Segment Start: Information provided

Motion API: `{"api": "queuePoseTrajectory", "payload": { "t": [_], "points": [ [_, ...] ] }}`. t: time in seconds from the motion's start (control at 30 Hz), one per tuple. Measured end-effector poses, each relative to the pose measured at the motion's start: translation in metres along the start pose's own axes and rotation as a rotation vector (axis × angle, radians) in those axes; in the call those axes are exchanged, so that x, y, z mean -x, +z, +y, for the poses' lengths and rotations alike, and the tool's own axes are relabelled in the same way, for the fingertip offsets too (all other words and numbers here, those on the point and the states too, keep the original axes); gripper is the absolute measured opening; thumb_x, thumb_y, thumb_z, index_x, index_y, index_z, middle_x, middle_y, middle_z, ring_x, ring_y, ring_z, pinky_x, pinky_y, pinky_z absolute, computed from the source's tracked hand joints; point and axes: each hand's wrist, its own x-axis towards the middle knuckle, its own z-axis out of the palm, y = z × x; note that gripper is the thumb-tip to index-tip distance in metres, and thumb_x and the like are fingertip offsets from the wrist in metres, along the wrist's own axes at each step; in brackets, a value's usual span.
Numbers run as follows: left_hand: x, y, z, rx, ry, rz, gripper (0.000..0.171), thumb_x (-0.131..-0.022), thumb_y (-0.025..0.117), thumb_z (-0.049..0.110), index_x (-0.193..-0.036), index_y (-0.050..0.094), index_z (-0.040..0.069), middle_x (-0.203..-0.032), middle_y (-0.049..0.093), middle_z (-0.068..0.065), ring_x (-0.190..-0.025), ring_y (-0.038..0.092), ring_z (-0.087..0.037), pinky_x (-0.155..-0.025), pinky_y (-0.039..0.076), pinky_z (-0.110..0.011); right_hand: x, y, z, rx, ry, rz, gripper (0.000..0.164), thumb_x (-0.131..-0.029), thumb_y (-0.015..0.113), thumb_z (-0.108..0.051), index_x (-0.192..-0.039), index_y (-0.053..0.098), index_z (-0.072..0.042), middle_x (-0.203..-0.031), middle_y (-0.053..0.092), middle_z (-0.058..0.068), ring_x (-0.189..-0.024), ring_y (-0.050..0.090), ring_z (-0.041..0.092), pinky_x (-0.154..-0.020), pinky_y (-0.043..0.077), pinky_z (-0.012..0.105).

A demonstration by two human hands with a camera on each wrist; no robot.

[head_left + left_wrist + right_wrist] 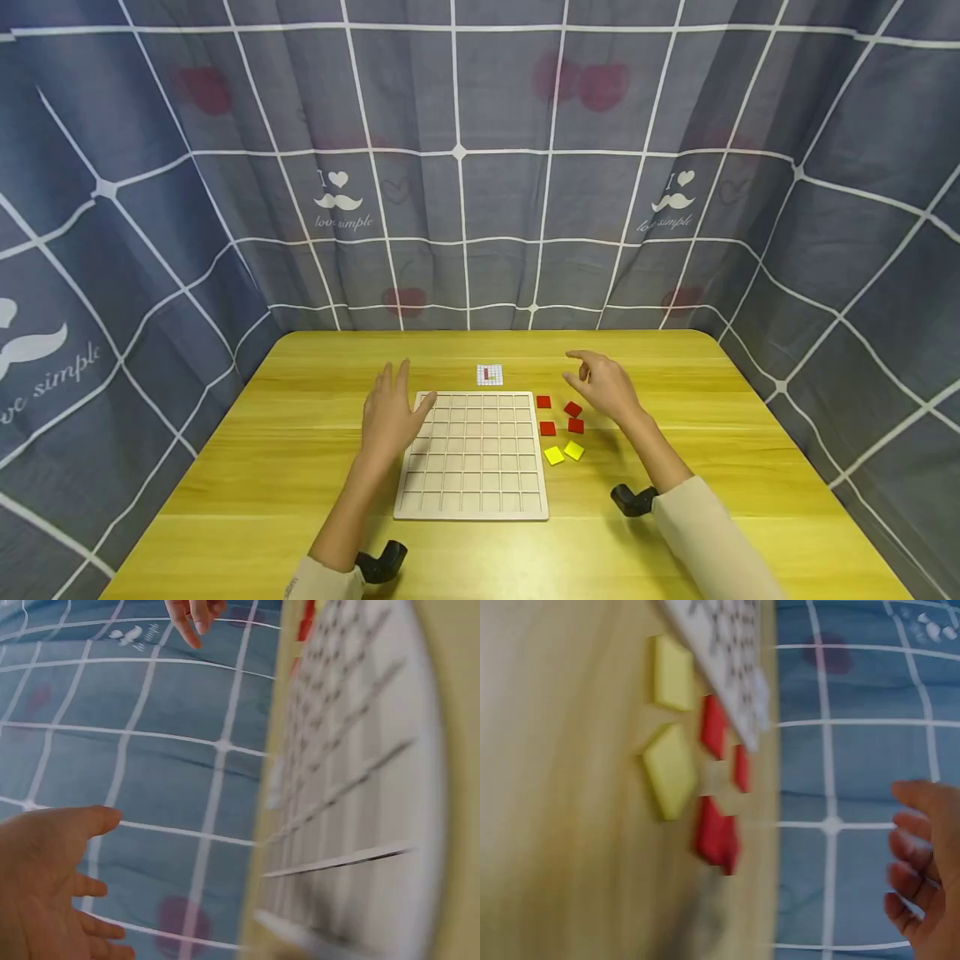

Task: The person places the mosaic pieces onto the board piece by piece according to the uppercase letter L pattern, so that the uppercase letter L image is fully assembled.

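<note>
A pale square board with a raised grid [471,457] lies on the table, its cells bare. Over its left edge hovers my left hand [390,417], fingers spread and holding nothing; the left wrist view shows the same hand [52,877] apart from the board. My right hand [606,387] is in the air beyond the red tiles [576,426], its fingers loosely bent around nothing. Several red tiles and two yellow tiles [553,456] lie loose along the board's right side. In the right wrist view the hand [930,855] is well clear of the yellow tile [671,772].
Behind the board lies a small white card [490,375] with a printed grid and a coloured mark. The wooden table [247,467] ends at a blue checked curtain [495,200] at the back and sides. A black wrist mount [633,500] sticks out below the right forearm.
</note>
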Motion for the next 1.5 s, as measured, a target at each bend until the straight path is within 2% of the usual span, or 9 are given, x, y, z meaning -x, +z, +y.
{"api": "queuePoseTrajectory", "payload": {
  "t": [0.13, 0.23, 0.37, 0.53, 0.73, 0.93, 1.1, 1.2, 1.5],
  "points": [
    [0.012, 0.02, -0.013, 0.09, 0.006, 0.02, 0.07, -0.09, 0.057, 0.037, -0.142, 0.029, -0.001, -0.141, 0.028, -0.031, -0.122, 0.036, -0.05, -0.097, 0.03, -0.063, 0.002, 0.022, 0.009, -0.069, 0.047, -0.081, 0.035, -0.085, 0.066, -0.034, -0.113, 0.066, -0.012, -0.048, 0.031, -0.006, -0.041, 0.022, 0.008, -0.038, 0.02, 0.023],
    [0.018, 0.033, -0.024, 0.147, -0.013, 0.008, 0.067, -0.091, 0.057, 0.034, -0.141, 0.031, 0.0, -0.141, 0.031, -0.028, -0.118, 0.042, -0.049, -0.094, 0.036, -0.061, 0.004, 0.038, 0.014, -0.102, 0.073, -0.142, 0.035, -0.084, 0.067, -0.035, -0.111, 0.067, -0.013, -0.046, 0.027, -0.006, -0.041, 0.019, 0.008, -0.039, 0.015, 0.022],
    [0.025, 0.047, -0.037, 0.198, -0.02, -0.029, 0.064, -0.092, 0.056, 0.032, -0.142, 0.031, 0.001, -0.142, 0.032, -0.024, -0.12, 0.041, -0.046, -0.095, 0.038, -0.057, 0.005, 0.053, 0.019, -0.104, 0.093, -0.19, 0.036, -0.081, 0.071, -0.035, -0.111, 0.069, -0.015, -0.052, 0.045, -0.003, -0.047, 0.035, 0.008, -0.04, 0.025, 0.023],
    [0.032, 0.06, -0.051, 0.141, 0.023, -0.058, 0.065, -0.091, 0.057, 0.032, -0.143, 0.031, 0.003, -0.142, 0.034, -0.023, -0.124, 0.037, -0.043, -0.098, 0.035, -0.055, 0.007, 0.061, 0.022, -0.063, 0.085, -0.215, 0.034, -0.079, 0.073, -0.034, -0.108, 0.07, -0.017, -0.077, 0.065, 0.001, -0.068, 0.056, 0.013, -0.051, 0.043, 0.029],
    [0.034, 0.069, -0.059, 0.084, 0.079, -0.072, 0.062, -0.092, 0.056, 0.034, -0.141, 0.035, 0.001, -0.141, 0.037, -0.019, -0.127, 0.036, -0.038, -0.103, 0.03, -0.051, 0.011, 0.065, 0.025, -0.053, 0.1, -0.232, 0.027, -0.08, 0.071, -0.033, -0.102, 0.071, -0.017, -0.08, 0.067, 0.001, -0.073, 0.059, 0.016, -0.06, 0.049, 0.034],
    [0.036, 0.071, -0.06, 0.049, 0.08, -0.072, 0.06, -0.091, 0.056, 0.033, -0.137, 0.041, -0.003, -0.139, 0.039, -0.02, -0.125, 0.037, -0.041, -0.102, 0.032, -0.053, 0.012, 0.066, 0.022, -0.093, 0.124, -0.202, 0.028, -0.081, 0.071, -0.033, -0.102, 0.07, -0.016, -0.062, 0.056, -0.006, -0.056, 0.047, 0.01, -0.049, 0.039, 0.027],
    [0.037, 0.072, -0.061, 0.029, 0.088, -0.066, 0.059, -0.092, 0.056, 0.035, -0.135, 0.043, -0.002, -0.139, 0.039, -0.019, -0.123, 0.039, -0.042, -0.1, 0.034, -0.054, 0.005, 0.063, 0.0, -0.166, 0.125, -0.14, 0.03, -0.081, 0.07, -0.036, -0.105, 0.069, -0.018, -0.048, 0.029, -0.007, -0.044, 0.023, 0.008, -0.041, 0.018, 0.022],
    [0.036, 0.071, -0.061, 0.024, 0.092, -0.059, 0.059, -0.092, 0.056, 0.035, -0.136, 0.042, -0.002, -0.14, 0.038, -0.019, -0.123, 0.039, -0.043, -0.1, 0.034, -0.053, -0.005, 0.065, -0.022, -0.209, 0.093, -0.135, 0.03, -0.082, 0.069, -0.034, -0.108, 0.068, -0.018, -0.047, 0.023, -0.006, -0.043, 0.017, 0.008, -0.041, 0.016, 0.022],
    [0.038, 0.073, -0.063, 0.023, 0.091, -0.062, 0.06, -0.092, 0.056, 0.036, -0.136, 0.042, -0.001, -0.141, 0.037, -0.018, -0.125, 0.038, -0.04, -0.102, 0.031, -0.053, -0.02, 0.102, -0.074, -0.241, 0.008, -0.208, 0.027, -0.082, 0.07, -0.032, -0.106, 0.069, -0.02, -0.052, 0.044, -0.004, -0.051, 0.037, 0.006, -0.045, 0.027, 0.022]
  ]
}}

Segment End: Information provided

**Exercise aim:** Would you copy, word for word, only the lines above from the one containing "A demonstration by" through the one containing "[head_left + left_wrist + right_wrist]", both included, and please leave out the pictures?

**Result:**
A demonstration by two human hands with a camera on each wrist; no robot.

[head_left + left_wrist + right_wrist] 

No more work is needed for this exercise.